Otros se presentaron ante las autoridades pertinentes. Fue así como en 1987 ocho desterrados ingresaron al territorio nacional por diversos pasos cordilleranos para luego realizar la gestión de rigor. De ellos tres fueron relegados, uno fue expulsado y los otros cuatro fueron requeridos por el Ministerio del Interior, logrando posteriormente hacer válido este derecho conculcado.
Término del Exilio
El 1 de septiembre de 1988, la dictadura determinó poner fin al exilio mediante Decreto 203 del Ministerio del Interior que expresa: "...Déjense sin efecto todos los decretos y decretos supremos exentos que, dictados en virtud de las atribuciones conferidas por el Artículo 41 N° 4 de la Constitución Política de la República disponen la prohibición de ingreso al territorio nacional de las personas que en ellos se mencionan...".
Se cerró así un período de quince años de la vida de Chile, pero no de la de muchos que debieron enfrentar el desafío de retornar a un país del que nunca debieron salir, o afincarse definitivamente en lugares que los acogieron con solidaridad.
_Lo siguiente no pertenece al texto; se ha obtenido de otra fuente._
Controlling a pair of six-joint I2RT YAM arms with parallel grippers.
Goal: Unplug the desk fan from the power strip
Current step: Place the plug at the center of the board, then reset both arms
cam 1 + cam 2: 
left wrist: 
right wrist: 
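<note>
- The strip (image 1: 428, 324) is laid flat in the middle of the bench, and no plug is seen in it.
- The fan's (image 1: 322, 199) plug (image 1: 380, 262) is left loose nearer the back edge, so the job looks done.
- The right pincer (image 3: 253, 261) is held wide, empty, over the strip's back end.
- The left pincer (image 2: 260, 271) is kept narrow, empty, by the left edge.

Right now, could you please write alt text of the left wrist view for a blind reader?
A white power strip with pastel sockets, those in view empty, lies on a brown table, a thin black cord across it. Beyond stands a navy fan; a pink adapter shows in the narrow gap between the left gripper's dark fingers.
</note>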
En el transcurso de ese tiempo muchos forjaron nuevos espacios para su desarrollo: aprendieron distintos idiomas, conocieron, asimilaron y aportaron a otras culturas, adquirieron o revalidaron títulos, trabajaron en lo propio o aprendieron nuevos oficios o disciplinas.
Sin embargo, otros sucumbieron ante el dolor de verse expulsados de lo que les pertenecía: depresión, angustias, enfermedades y suicidios recorrieron esos años el mundo del exilio.